## TASK DIRECTIONS
Set the images aside and retype the whole listing exactly.

--- SOURCE RECORDS Enclosed Below ---

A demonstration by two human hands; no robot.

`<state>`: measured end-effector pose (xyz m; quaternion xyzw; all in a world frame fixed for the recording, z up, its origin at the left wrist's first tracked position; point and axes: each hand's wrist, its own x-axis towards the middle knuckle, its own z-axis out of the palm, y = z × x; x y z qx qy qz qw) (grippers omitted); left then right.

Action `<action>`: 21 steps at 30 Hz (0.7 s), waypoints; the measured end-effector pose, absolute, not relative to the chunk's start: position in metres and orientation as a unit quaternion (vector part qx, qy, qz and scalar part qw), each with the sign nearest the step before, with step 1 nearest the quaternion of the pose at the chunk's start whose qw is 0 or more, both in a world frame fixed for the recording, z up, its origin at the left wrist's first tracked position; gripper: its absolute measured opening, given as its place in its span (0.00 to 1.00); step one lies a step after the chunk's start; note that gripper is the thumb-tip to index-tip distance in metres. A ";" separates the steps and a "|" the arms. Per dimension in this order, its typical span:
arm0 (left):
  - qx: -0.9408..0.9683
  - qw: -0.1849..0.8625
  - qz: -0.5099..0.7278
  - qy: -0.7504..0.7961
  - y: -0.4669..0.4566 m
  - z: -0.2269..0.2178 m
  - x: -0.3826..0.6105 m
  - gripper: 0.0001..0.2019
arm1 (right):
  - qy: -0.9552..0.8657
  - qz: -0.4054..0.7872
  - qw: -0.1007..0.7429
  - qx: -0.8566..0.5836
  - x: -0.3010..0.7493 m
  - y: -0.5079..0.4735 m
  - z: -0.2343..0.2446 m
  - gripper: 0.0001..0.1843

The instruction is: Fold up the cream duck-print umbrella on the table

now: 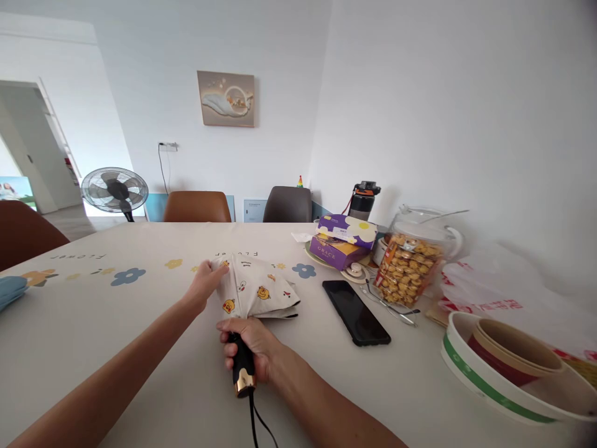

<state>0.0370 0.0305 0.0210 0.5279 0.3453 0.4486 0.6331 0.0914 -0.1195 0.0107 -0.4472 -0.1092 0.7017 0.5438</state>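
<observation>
A folding umbrella (249, 287) with a cream canopy printed with yellow cartoon faces lies low over the table, its folds partly loose toward the right. My right hand (254, 342) is wrapped round its black handle, which has a gold-coloured end (244, 382) and a black wrist strap (254, 417) hanging toward me. At the canopy's far left edge, my left hand (208, 283) pinches the fabric between thumb and fingers. Some of the left fingers are hidden behind the cloth.
Right of the umbrella lies a black phone (357, 313), with glasses (396, 306) beside it. Beyond are purple boxes (340, 249), a dark bottle (364, 200), a jar of snacks (408, 267), a plastic bag (489, 280) and a white-green bowl (494, 386). Chairs (196, 206) line the table's far side.
</observation>
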 end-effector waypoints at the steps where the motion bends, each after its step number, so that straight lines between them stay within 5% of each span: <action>1: 0.566 0.558 0.475 0.378 0.029 0.028 0.036 0.18 | -0.108 0.703 0.542 -0.447 0.092 -0.120 0.012 0.07; 10: 0.819 0.426 0.310 0.230 -0.035 0.056 0.073 0.19 | -0.113 0.702 0.557 -0.429 0.089 -0.120 0.012 0.06; 17: 0.971 0.159 0.125 0.124 -0.063 0.040 0.117 0.21 | -0.129 0.676 0.565 -0.454 0.093 -0.118 0.011 0.09; 21: 0.974 0.164 0.094 0.126 -0.058 0.039 0.131 0.13 | -0.175 0.649 0.575 -0.466 0.097 -0.117 0.004 0.09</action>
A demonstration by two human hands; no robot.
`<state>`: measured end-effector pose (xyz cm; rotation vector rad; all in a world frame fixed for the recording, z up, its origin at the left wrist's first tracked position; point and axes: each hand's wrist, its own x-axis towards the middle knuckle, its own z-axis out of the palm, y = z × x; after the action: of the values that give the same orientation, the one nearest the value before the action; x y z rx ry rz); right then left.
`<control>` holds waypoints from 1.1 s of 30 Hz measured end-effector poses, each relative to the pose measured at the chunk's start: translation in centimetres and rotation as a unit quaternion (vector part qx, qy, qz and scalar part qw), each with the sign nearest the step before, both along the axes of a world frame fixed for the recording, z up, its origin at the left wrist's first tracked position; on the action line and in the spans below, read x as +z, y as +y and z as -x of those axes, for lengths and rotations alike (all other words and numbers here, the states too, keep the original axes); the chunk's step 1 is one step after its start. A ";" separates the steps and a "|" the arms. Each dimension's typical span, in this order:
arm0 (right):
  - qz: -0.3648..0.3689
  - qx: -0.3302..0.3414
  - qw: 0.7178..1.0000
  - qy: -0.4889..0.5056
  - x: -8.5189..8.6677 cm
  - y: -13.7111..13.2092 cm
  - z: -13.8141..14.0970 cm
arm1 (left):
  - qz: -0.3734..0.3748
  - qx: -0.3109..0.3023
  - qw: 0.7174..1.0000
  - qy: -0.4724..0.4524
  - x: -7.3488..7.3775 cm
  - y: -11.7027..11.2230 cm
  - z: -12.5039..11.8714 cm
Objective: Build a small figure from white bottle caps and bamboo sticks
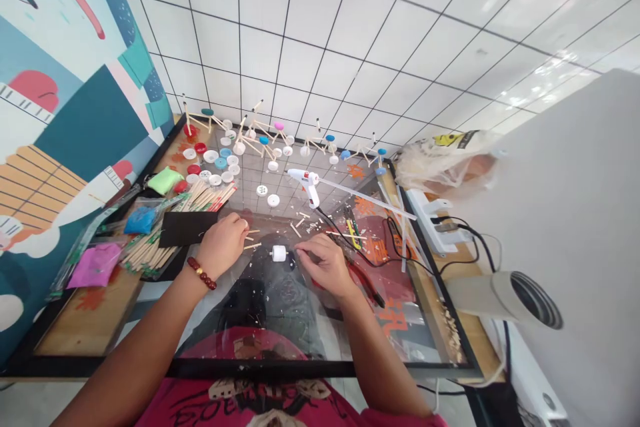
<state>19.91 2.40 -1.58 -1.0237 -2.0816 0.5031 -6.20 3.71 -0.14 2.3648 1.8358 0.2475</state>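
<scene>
White cylinder sat on desk; left hand at its 9 o'clock, right hand at 3, both curled, couldn't tell if pinching. Light fingertip handling probably suited it best.

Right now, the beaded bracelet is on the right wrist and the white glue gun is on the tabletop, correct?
Wrong wrist: the head view shows the beaded bracelet on the wrist of the left hand. The white glue gun is on the tabletop.

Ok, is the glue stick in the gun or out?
Partly in, it seems: the glue stick juts from the back of the gun, a long length exposed.
</scene>
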 end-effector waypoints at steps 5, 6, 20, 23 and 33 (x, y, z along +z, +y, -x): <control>-0.029 -0.008 1.000 0.006 0.5 -0.1 0.1 | -0.042 -0.005 0.998 -0.049 0.7 -0.3 -0.2; -0.036 -0.008 0.999 0.008 0.6 -0.2 0.2 | -0.054 -0.006 0.993 -0.102 0.8 -0.7 -0.2; -0.036 -0.002 0.999 -0.037 1.9 -2.1 1.6 | -0.075 -0.125 0.944 -0.298 1.9 -3.4 -2.2; -0.006 -0.036 0.998 -0.050 1.8 -1.6 0.8 | -0.106 -0.028 0.958 -0.264 2.7 -2.4 -0.1; -0.011 -0.134 0.976 -0.171 -0.1 0.0 -0.2 | 0.060 -0.011 0.997 -0.040 1.6 -2.2 0.8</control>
<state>20.15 2.35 -1.71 -1.4343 -2.1864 0.1732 -6.95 1.49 1.44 2.2599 1.7358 0.2199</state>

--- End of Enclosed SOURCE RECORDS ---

## TASK RESPONSE
A demonstration by two human hands; no robot.

`<state>`: measured end-effector pose (xyz m; quaternion xyzw; all in a world frame fixed for the recording, z up, its origin at the left wrist's first tracked position; point and axes: each hand's wrist, its own x-axis towards the middle knuckle, its own z-axis out of the palm, y = z × x; x y z qx qy qz qw) (grippers omitted); left then right.

Action `<action>`: 21 steps at 30 Hz (0.7 s), waypoints; the measured end-effector pose, absolute, not relative to the chunk's start: position in metres and orientation as a unit quaternion (vector part qx, qy, qz and scalar part qw), each with the sign nearest the step before, with step 1 nearest the quaternion of the pose at the chunk's start whose qw is 0 or more, both in a world frame fixed for the recording, z up, its origin at the left wrist's first tracked position; gripper: its absolute measured opening, given as its place in its span (0.00 to 1.00); step one lies a step after the chunk's start; note that gripper is the thumb-tip to index-tip distance in metres. A ";" separates the steps and a "|" the arms. Per dimension in this order, its typical span:
arm0 (left):
  - qx: -0.9408..0.9683
  - qw: -0.1849..0.8625
  - qz: -0.5099..0.7278
  - qy: -0.7504..0.7961
  - y: -0.4669..0.4566 m
  - z: -0.2269..0.2178 m
  - x: -0.3826..0.6105 m
  - gripper: 0.0001..0.2019
arm1 (right):
  - qy: -0.9552..0.8657
  - qz: -0.4054..0.7872
  - qw: -0.1007..0.7429
  - qx: -0.8566..0.5836
  - x: -0.3010..0.7493 m
  - y: -0.5079..0.4735 m
  - z: -0.2343..0.2446 m
  - gripper: 0.0001..0.1843

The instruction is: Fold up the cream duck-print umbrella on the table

now: 

<state>0.0370 0.0305 0.0210 0.5279 0.3453 0.4486 0.6331 0.0914 -0.1195 0.0107 -0.4472 -0.1092 0.7017 0.5438</state>
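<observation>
A folding umbrella (249, 287) with a cream canopy printed with yellow cartoon faces lies low over the table, its folds partly loose toward the right. My right hand (254, 342) is wrapped round its black handle, which has a gold-coloured end (244, 382) and a black wrist strap (254, 417) hanging toward me. At the canopy's far left edge, my left hand (208, 283) pinches the fabric between thumb and fingers. Some of the left fingers are hidden behind the cloth.
Right of the umbrella lies a black phone (357, 313), with glasses (396, 306) beside it. Beyond are purple boxes (340, 249), a dark bottle (364, 200), a jar of snacks (408, 267), a plastic bag (489, 280) and a white-green bowl (494, 386). Chairs (196, 206) line the table's far side.
</observation>
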 end-effector waypoints at the steps where the motion bends, each after its step number, so that straight lines between them stay within 5% of each span: <action>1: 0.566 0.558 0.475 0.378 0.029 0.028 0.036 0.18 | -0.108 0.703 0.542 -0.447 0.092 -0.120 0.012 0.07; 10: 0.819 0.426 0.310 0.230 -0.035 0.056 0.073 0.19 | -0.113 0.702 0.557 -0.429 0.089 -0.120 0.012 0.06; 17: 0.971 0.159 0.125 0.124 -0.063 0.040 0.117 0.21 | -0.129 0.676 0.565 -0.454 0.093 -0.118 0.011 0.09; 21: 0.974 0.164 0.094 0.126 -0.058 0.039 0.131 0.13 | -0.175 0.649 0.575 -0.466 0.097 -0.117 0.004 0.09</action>
A demonstration by two human hands; no robot.
`<state>`: measured end-effector pose (xyz cm; rotation vector rad; all in a world frame fixed for the recording, z up, its origin at the left wrist's first tracked position; point and axes: each hand's wrist, its own x-axis towards the middle knuckle, its own z-axis out of the palm, y = z × x; after the action: of the values that give the same orientation, the one nearest the value before the action; x y z rx ry rz); right then left.
`<control>` holds waypoints from 1.1 s of 30 Hz measured end-effector poses, each relative to the pose measured at the chunk's start: translation in centimetres and rotation as a unit quaternion (vector part qx, qy, qz and scalar part qw), each with the sign nearest the step before, both along the axes of a world frame fixed for the recording, z up, its origin at the left wrist's first tracked position; on the action line and in the spans below, read x as +z, y as +y and z as -x of those axes, for lengths and rotations alike (all other words and numbers here, the states too, keep the original axes); the chunk's step 1 is one step after its start. A ";" separates the steps and a "|" the arms. Each dimension's typical span, in this order:
arm0 (right):
  - qz: -0.3648..0.3689
  - qx: -0.3302..0.3414
  - qw: 0.7178..1.0000
  - qy: -0.4889..0.5056
  - x: -8.5189..8.6677 cm
  - y: -13.7111..13.2092 cm
  - z: -13.8141..14.0970 cm
arm1 (left):
  - qz: -0.3734..0.3748
  - qx: -0.3109..0.3023
  - qw: 0.7174..1.0000
  - qy: -0.4724..0.4524
  - x: -7.3488..7.3775 cm
  - y: -11.7027..11.2230 cm
  - z: -12.5039..11.8714 cm
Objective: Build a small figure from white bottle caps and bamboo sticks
<state>19.91 2.40 -1.58 -1.0237 -2.0816 0.5031 -6.20 3.71 -0.14 2.3648 1.8358 0.2475</state>
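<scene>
White cylinder sat on desk; left hand at its 9 o'clock, right hand at 3, both curled, couldn't tell if pinching. Light fingertip handling probably suited it best.

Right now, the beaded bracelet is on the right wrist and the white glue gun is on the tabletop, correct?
Wrong wrist: the head view shows the beaded bracelet on the wrist of the left hand. The white glue gun is on the tabletop.

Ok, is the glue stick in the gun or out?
Partly in, it seems: the glue stick juts from the back of the gun, a long length exposed.
</scene>
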 end-effector waypoints at steps 5, 6, 20, 23 and 33 (x, y, z along +z, +y, -x): <control>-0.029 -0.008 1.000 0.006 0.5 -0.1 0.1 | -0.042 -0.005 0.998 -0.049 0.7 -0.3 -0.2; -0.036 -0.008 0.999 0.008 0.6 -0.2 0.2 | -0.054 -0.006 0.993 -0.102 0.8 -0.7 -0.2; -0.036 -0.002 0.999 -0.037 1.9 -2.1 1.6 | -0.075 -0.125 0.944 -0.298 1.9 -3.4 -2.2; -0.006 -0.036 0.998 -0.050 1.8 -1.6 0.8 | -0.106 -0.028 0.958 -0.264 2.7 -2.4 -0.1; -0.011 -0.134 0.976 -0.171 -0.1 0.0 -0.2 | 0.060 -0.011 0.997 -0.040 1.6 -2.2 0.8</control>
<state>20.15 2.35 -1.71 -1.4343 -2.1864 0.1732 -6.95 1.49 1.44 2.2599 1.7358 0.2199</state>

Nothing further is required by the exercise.